The Mitchells vs. the Machines received critical acclaim, garnering praise for the animation, humor, voice acting, and commentary on tech dependence. On the review aggregator website Rotten Tomatoes, the film holds an approval rating of 98% based on 128 reviews, with an average rating of 8.3/10. The site's critics consensus reads: "Eye-catching and energetic, The Mitchells vs. the Machines delivers a funny, feel-good story that the whole family can enjoy.". On Metacritic, the film has a weighted average score of 81 out of 100 based on 14 critics, indicating "universal acclaim."
At the 94th Academy Awards, The Mitchells vs. the Machines has been nominated for Best Animated Feature, but lost to Encanto. However, it swept all the categories it was nominated for at the 49th Annie Awards, including Best Animated Feature, making it the second film by Sony Pictures Animation to do so after Spider-Man: Into the Spider-Verse in 2019.
- According to Sony Animation president Kristine Belson, the film will use an animation style similar to Spider-Man: Into the Spider-Verse (2018). The animation style additionally bears similarities to The Lego Movie (2014), The Peanuts Movie (2015), and The SpongeBob Movie: Sponge on the Run (2020) as well.
- The first trailer (when the film was still Connected) had a scene where a toilet says "Sayonara" and launches a man through the roof. This isn't in the final film.
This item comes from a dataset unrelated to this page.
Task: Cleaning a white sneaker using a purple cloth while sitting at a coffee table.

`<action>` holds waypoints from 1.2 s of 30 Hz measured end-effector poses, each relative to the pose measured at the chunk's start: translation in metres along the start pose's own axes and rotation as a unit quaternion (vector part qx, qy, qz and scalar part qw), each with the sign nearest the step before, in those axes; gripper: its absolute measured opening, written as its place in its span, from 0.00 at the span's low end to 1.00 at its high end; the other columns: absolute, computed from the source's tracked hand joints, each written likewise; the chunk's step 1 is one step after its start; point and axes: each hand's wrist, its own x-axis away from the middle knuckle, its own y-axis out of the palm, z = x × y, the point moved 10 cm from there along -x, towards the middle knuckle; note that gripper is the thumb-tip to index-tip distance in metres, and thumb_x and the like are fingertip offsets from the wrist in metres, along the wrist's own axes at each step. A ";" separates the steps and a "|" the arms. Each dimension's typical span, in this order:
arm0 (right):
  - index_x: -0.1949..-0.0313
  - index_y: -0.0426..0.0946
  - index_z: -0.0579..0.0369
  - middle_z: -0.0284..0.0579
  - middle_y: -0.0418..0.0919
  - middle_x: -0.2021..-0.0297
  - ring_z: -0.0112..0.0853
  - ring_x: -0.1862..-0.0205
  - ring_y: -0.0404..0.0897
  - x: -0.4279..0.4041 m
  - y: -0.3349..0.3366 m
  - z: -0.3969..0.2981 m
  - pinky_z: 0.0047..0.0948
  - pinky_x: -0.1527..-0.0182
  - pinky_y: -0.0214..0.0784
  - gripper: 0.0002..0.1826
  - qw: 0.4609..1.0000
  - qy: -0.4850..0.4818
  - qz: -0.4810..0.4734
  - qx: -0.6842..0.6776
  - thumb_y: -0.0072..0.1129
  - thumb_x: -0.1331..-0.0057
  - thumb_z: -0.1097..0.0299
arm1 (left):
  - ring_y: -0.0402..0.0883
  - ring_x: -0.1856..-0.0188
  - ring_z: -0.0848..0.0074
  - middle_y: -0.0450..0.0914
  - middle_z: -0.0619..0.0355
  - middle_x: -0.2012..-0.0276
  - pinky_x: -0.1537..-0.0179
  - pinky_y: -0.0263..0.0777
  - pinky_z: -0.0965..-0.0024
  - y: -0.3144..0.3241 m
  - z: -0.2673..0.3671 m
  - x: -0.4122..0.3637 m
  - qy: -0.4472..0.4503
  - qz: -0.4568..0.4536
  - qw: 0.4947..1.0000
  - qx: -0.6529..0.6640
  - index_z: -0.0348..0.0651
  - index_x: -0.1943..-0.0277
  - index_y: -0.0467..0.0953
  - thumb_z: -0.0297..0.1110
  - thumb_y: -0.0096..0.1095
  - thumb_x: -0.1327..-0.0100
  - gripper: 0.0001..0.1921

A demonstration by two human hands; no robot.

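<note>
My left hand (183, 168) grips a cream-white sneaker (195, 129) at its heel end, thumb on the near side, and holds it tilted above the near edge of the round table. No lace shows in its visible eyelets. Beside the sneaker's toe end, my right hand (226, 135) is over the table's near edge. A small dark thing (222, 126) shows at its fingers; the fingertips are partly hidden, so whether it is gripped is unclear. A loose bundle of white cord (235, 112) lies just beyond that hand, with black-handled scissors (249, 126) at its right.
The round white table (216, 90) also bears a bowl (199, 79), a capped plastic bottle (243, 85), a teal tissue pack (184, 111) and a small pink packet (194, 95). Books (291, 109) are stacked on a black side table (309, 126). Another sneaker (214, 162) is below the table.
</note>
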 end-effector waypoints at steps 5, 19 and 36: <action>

- This is the first and one of Sony Pictures Animation's only three theatrically-produced films not to have a theatrical release (alongside Wish Dragon and Vivo), as it instead be streaming on Netflix.
- Thus, it is also the fourth animated film to be released straight to digital instead of having a theatrical release following the COVID-19 pandemic; the first four being Warner Animation Group's SCOOB!, Disney/Pixar's Soul and Luca, and Paramount Animation/Nickelodeon Movies' The SpongeBob Movie: Sponge on the Run (which had a theatrical release in Canada, though, and was already released on Netflix internationally as the second animated film to do so in international countries). The sixth was The Loud House Movie (the first Nickelodeon Movies film without any involvement from Paramount Animation, just like Nick's made-for-TV films).
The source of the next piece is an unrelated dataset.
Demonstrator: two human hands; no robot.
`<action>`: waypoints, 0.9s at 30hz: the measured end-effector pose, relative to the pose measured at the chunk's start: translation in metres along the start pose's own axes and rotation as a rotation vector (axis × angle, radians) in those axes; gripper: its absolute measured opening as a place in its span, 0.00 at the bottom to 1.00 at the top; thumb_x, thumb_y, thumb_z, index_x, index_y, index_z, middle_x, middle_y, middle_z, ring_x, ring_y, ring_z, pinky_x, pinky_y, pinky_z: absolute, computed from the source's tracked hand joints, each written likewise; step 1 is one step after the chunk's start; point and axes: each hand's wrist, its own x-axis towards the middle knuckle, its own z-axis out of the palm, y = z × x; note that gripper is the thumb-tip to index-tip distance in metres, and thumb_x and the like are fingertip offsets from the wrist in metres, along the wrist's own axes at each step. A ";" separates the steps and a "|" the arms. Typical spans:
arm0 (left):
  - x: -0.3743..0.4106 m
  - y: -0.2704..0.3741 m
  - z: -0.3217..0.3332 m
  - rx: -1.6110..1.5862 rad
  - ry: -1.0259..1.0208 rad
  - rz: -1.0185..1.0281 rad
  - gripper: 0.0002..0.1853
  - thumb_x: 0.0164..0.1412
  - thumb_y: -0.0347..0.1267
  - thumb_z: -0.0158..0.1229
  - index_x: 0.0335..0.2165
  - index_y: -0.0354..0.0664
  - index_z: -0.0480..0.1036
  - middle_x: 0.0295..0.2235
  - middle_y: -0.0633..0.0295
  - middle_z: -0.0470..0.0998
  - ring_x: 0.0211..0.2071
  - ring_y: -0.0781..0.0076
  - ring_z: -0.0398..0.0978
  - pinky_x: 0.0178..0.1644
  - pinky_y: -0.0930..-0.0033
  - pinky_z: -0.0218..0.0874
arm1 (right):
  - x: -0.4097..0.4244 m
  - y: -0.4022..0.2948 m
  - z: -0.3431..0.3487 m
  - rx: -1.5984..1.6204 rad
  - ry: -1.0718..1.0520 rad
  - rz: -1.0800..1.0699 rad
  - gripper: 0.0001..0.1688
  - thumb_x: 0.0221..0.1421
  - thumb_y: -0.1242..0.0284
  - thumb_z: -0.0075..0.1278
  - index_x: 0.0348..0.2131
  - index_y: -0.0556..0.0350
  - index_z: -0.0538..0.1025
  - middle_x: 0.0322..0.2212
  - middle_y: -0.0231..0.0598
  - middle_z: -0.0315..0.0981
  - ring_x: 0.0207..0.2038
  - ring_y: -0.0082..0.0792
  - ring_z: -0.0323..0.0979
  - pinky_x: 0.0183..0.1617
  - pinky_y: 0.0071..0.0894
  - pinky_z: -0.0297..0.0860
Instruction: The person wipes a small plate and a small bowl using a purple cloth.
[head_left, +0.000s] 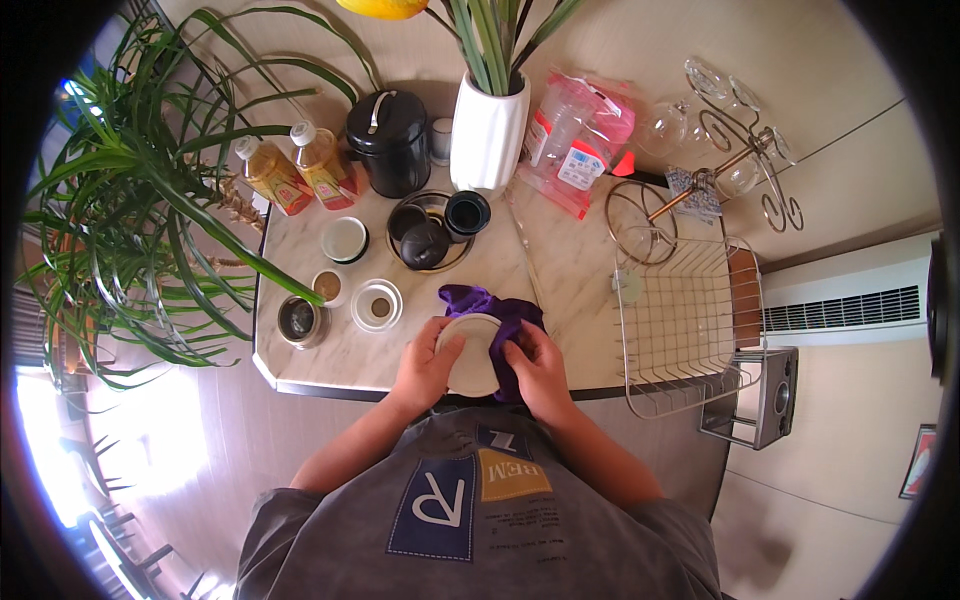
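Note:
Between my two hands is a pale round lid or shallow dish (472, 356), held at the table's front edge. My left hand (426, 364) grips its left side, thumb lying across the face. A purple cloth (517, 319) is bunched in my right hand (541, 367), which presses it against the dish's right rim. More of the cloth spreads behind the dish. To the left of my left hand stands a white cup (377, 306) with something brown at its bottom. A small jar with a brown top (328, 287) and a metal-rimmed canister (302, 321) stand further left.
A round tray (394, 251) bears dark cups and a dark teapot or lidded pot (424, 246). Behind stand a white vase (491, 135), black canister (388, 142) and two drink bottles (325, 166). A wire basket (675, 322) and wine glass rack (701, 180) occupy the right; plant leaves (217, 247) overhang the left.

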 end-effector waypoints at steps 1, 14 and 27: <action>-0.001 0.006 -0.001 0.022 0.032 -0.055 0.12 0.59 0.33 0.49 0.39 0.36 0.69 0.26 0.60 0.74 0.27 0.80 0.69 0.33 0.72 0.62 | 0.000 0.006 -0.006 -0.073 -0.044 -0.001 0.13 0.52 0.78 0.49 0.40 0.64 0.70 0.28 0.30 0.70 0.32 0.17 0.66 0.38 0.18 0.63; 0.015 0.018 -0.016 0.205 -0.389 -0.110 0.17 0.62 0.40 0.45 0.32 0.36 0.70 0.21 0.68 0.69 0.26 0.85 0.64 0.30 0.78 0.58 | 0.010 -0.024 0.002 -0.675 -0.220 -0.304 0.10 0.46 0.80 0.49 0.33 0.65 0.71 0.25 0.40 0.73 0.29 0.29 0.72 0.34 0.25 0.66; -0.009 0.004 0.011 -0.172 -0.127 -0.143 0.19 0.61 0.34 0.46 0.48 0.38 0.58 0.29 0.63 0.70 0.15 0.81 0.66 0.16 0.80 0.59 | 0.009 0.000 0.003 -0.353 0.018 -0.129 0.11 0.49 0.78 0.49 0.35 0.62 0.69 0.23 0.35 0.71 0.25 0.21 0.68 0.30 0.22 0.65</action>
- Not counting the aforementioned SpongeBob and The Loud House films for the latter reason, it is also the third Netflix original animated film that was originally intended for a theatrical release in the United States after Paramount's The Little Prince and Aardman Animations' A Shaun the Sheep Movie: Farmageddon.
- This film was nominated for the Best Animated feature of 2021, making it the second film from Sony Pictures Animation to do so after Spider-Man: Into the Spider-Verse (2018) in 2019.
- Further details were revealed a year later at the 2019 Annecy International Animated Film Festival in June, when Sony Animation president Kristine Belson revealed that the film would be using an animation style similar to Spider-Man: Into the Spider-Verse, and that the worlds the Mitchell family and the robots live in are initially separate universes before colliding, a concept that was not included in the completed film.
- This film was originally planned to release theatrically by Sony Pictures Releasing under the title Connected in 2020. However, due to the impact of the COVID-19 Pandemic on theatres, Sony sold the distribution rights to Netflix, who renamed it The Mitchells vs. the Machines and released it in select theatres on April 23, 2021 before it's streaming release a weekend later, on April 30, 2021.
- Netflix swept the 47th annie awards, with this film and the animated series Arcane: League of Legends winning the most awards, including the best animated feature of 2021.
- The film released on Blu-ray and DVD on December 14, 2021, eight months after the film premiered on Netflix in April 30, 2021.